Hera stood beside Galileo, and leaned over to speak in his ear. Again her words came to him in a rustic Tuscan Italian, like something from Ruzante. “You understand that they’re using you?”
“Not necessarily.”
“Do you know where you are?”
“This is one of the four moons orbiting Jupiter. I named them myself; they are called the Medicean Stars.”
Her smile was wicked. “That name didn’t stick. It’s only remembered now by historians, as a notorious example of science kissing the ass of power.”
Affronted, Galileo said, “It was nothing of the sort!”
She laughed at him. “Sorry, but from our perspective it’s all too obvious. And always was, I’m sure. You failed to consider that major planetary bodies are not best named for one’s political patrons.”
“What do you call them, then?”
“They are named Io, Europa, Ganymede, and Callisto.”
“Collectively,” Ganymede interjected, “they are called the Galilean moons.”
“Well!” Galileo said, taken aback.

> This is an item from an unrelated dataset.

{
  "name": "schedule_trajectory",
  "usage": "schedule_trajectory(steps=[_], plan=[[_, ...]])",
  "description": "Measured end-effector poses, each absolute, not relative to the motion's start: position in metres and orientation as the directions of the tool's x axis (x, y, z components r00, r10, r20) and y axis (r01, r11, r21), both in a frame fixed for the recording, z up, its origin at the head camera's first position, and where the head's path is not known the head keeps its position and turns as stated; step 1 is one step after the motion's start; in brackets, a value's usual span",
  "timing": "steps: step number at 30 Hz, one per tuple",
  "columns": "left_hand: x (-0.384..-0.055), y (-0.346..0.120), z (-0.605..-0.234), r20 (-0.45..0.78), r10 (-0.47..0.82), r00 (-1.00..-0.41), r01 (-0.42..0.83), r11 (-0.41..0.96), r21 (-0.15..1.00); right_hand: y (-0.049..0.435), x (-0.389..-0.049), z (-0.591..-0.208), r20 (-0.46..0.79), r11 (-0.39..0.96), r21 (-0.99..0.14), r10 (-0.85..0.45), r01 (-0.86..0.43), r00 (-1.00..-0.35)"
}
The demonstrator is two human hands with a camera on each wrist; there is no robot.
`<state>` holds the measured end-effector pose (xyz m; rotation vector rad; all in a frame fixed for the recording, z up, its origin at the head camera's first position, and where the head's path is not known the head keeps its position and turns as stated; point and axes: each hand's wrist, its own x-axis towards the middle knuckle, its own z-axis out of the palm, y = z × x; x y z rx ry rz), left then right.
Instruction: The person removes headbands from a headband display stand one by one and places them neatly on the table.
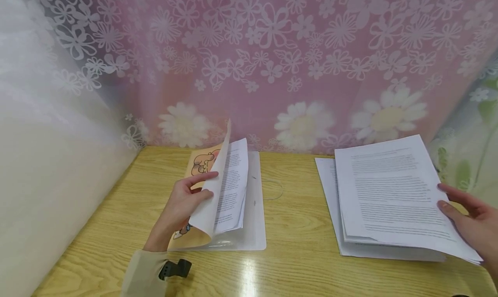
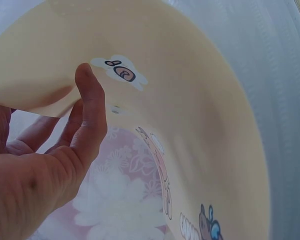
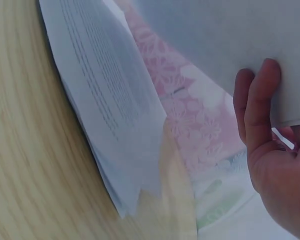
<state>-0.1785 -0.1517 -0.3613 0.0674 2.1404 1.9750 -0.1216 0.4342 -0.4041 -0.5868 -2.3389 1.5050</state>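
In the head view my left hand (image 1: 180, 206) pinches the cream cover (image 1: 208, 204) of a folder, bending it up toward the left. Cartoon figures are printed on the cover's outer side, seen closer in the left wrist view as the bowed cover (image 2: 190, 100). Printed sheets (image 1: 235, 180) lie inside, over the folder's pale back panel (image 1: 256, 215). On the right, my right hand (image 1: 472, 228) grips several printed sheets (image 1: 389, 189) by their right edge, thumb on top. The right wrist view shows these sheets (image 3: 215, 35) raised above a lower paper stack (image 3: 97, 85).
A thin pale cord loop (image 1: 282, 189) sticks out from the folder's right side. The wooden table (image 1: 295, 228) runs between folder and papers. A pink flowered curtain (image 1: 249, 72) hangs behind, with a whitish sheet (image 1: 58, 137) at the left. A dark strap (image 1: 175, 269) is at the left sleeve.
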Motion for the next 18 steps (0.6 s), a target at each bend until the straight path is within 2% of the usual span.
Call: schedule_trajectory(steps=[5,12,18], plan=[[-0.179,-0.151,-0.361,-0.141,0.186,-0.972,-0.126,0.088,0.988,0.427,-0.121,-0.400,0.060,0.371,-0.920,0.449,0.125,-0.892],[-0.179,-0.150,-0.360,-0.123,0.185,-0.975,-0.104,0.109,0.989,0.417,-0.124,-0.396,0.056,0.351,-0.929,0.446,0.117,-0.893],[-0.179,-0.150,-0.359,-0.121,0.184,-0.975,-0.099,0.124,0.987,0.404,-0.127,-0.395,0.082,0.386,-0.917,0.429,0.101,-0.900]])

For a moment he was at a loss. Then he said, “That’s a good name, I must admit.” After a moment’s confusion, he added, “Not greatly different than a name like Medici, if I am not mistaken,” with a bold look at Hera.

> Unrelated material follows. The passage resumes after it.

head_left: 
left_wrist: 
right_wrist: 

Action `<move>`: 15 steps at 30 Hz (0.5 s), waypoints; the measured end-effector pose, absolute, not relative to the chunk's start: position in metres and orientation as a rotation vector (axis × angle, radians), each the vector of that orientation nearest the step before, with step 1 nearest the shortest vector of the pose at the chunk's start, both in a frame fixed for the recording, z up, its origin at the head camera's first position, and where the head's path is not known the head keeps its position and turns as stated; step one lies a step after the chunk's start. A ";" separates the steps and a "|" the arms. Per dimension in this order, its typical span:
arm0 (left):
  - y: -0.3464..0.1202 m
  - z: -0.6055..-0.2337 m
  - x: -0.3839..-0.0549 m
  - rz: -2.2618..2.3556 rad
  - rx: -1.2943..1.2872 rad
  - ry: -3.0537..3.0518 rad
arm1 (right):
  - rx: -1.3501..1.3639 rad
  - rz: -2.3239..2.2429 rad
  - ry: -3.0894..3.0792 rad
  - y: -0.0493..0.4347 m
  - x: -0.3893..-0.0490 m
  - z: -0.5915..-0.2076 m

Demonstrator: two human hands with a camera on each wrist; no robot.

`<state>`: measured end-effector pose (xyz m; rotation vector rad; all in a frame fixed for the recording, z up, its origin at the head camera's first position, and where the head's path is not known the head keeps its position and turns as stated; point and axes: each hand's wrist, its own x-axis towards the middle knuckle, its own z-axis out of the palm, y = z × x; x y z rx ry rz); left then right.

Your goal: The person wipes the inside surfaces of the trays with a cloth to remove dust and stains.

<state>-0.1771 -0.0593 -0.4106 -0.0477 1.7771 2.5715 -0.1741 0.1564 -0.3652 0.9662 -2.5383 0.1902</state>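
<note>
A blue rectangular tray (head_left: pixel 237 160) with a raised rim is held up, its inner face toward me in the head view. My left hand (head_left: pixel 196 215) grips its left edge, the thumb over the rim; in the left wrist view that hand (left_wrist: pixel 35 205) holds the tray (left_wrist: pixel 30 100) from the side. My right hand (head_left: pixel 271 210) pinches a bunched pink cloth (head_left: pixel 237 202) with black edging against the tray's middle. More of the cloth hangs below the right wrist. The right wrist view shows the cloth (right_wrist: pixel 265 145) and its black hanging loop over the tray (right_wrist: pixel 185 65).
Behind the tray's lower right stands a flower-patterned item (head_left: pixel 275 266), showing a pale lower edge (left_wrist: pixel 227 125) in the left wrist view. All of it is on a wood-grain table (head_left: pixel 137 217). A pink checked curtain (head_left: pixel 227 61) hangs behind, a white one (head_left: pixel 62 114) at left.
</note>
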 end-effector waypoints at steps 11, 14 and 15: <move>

She laughed again. “The discoverer of something is not the same as the discoverer’s patron. His hoped-for patron, to be precise. Making the name a gross bit of flattery, a kind of bribe.”
“Well, I couldn’t very well name them for myself,” Galileo pointed out. “So I had to choose something useful, did I not?”

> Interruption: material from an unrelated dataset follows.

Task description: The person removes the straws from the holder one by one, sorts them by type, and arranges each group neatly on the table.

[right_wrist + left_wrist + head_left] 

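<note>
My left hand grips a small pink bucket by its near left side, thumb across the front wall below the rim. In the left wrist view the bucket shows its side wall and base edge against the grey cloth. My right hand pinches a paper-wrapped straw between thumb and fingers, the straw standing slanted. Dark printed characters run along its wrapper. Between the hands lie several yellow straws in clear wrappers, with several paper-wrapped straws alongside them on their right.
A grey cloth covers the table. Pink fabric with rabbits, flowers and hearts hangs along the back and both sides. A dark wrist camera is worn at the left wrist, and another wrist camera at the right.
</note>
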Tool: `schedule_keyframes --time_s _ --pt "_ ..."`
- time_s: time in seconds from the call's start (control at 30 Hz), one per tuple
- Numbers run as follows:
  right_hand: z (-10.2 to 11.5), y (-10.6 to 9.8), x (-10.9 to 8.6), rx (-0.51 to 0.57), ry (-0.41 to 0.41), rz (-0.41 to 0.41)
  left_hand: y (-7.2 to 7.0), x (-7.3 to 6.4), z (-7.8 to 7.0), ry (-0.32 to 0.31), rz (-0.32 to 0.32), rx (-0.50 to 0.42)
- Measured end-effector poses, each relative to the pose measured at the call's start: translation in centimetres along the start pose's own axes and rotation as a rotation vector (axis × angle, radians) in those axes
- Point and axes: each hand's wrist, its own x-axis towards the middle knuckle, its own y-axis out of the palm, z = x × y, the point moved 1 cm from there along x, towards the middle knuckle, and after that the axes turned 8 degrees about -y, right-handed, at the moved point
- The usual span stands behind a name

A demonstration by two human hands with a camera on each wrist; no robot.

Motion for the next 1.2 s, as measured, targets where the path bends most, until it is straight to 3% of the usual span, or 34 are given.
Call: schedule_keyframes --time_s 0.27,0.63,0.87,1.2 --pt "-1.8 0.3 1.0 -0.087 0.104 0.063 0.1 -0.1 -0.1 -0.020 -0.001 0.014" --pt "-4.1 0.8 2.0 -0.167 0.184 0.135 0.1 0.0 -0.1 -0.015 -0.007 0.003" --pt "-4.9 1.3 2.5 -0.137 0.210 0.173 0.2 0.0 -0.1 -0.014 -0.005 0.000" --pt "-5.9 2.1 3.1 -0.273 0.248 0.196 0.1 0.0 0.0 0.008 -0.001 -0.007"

She shook her head, unconvinced. But she had stopped laughing at him.
When he saw a chance, Galileo drifted over to her so they could speak sotto voce again. “You all speak as if I am someone from your past,” he noted. “What do you mean?”
“Your time is earlier than ours.”
Galileo struggled to comprehend this; he had been presuming that the stranger’s device had merely been transporting him across space. “What time is it here, then? What year?”
“In your terms it is the year 3020.”
Galileo felt his mouth hanging open as he struggled to grasp this news. Transported not only to Europa, but to a time some fourteen hundred years after his own…. Stunned, he said weakly, “That explains many things I did not understand.”
Her smile was wicked.
“Of course it creates new mysteries as well,” he added.
“Indeed.” She was looking at him with an expression he couldn’t read. She was not an angel, or an otherworldly creature, but a human like him. A very imposing woman.
There was a ping, a small jolt, and the room tilted to the side. Ganymede pointed to a white globe, lit from within, floating in the corner of the room. “A globe of Europa,” he said to Galileo. Its whites were faintly shaded to indicate the temperature of the surface. Most of it was pale blue, crisscrossed by many faint green lines. Galileo crossed the room to look more closely at it, checking automatically for geometrical patterns in the surface craquelure. Triangles, parallelograms, spicules, radiola, pentagons … Where the lines intersected, the greens sometimes turned yellow, and in a few cases the yellow shifted to orange.
“The tides break the ice,” Ganymede explained, “and convective upwellings fill some of the cracks in the ice, forming vertical zones like artesian wells, that can serve as channels down to the liquid ocean. On Ganymede we called them flues.”
“Tides?” Galileo asked.
“Under the ice, this world is covered entirely by an ocean. The water is a hundred miles deep. Only the top few miles are frozen, and that ice is shattered by the tides below.”
“So Europa rotates?” Galileo thought that tides were caused by water sloshing on the surface of a body that both rotated on its axis and circled some other object, causing the motion at its surface to vary its speed in a way that tossed the water side to side. He had seen fresh water carried in a barge behave in just that way when rowed across the lagoon, sloshing forward when the barge ran into a Venetian dock.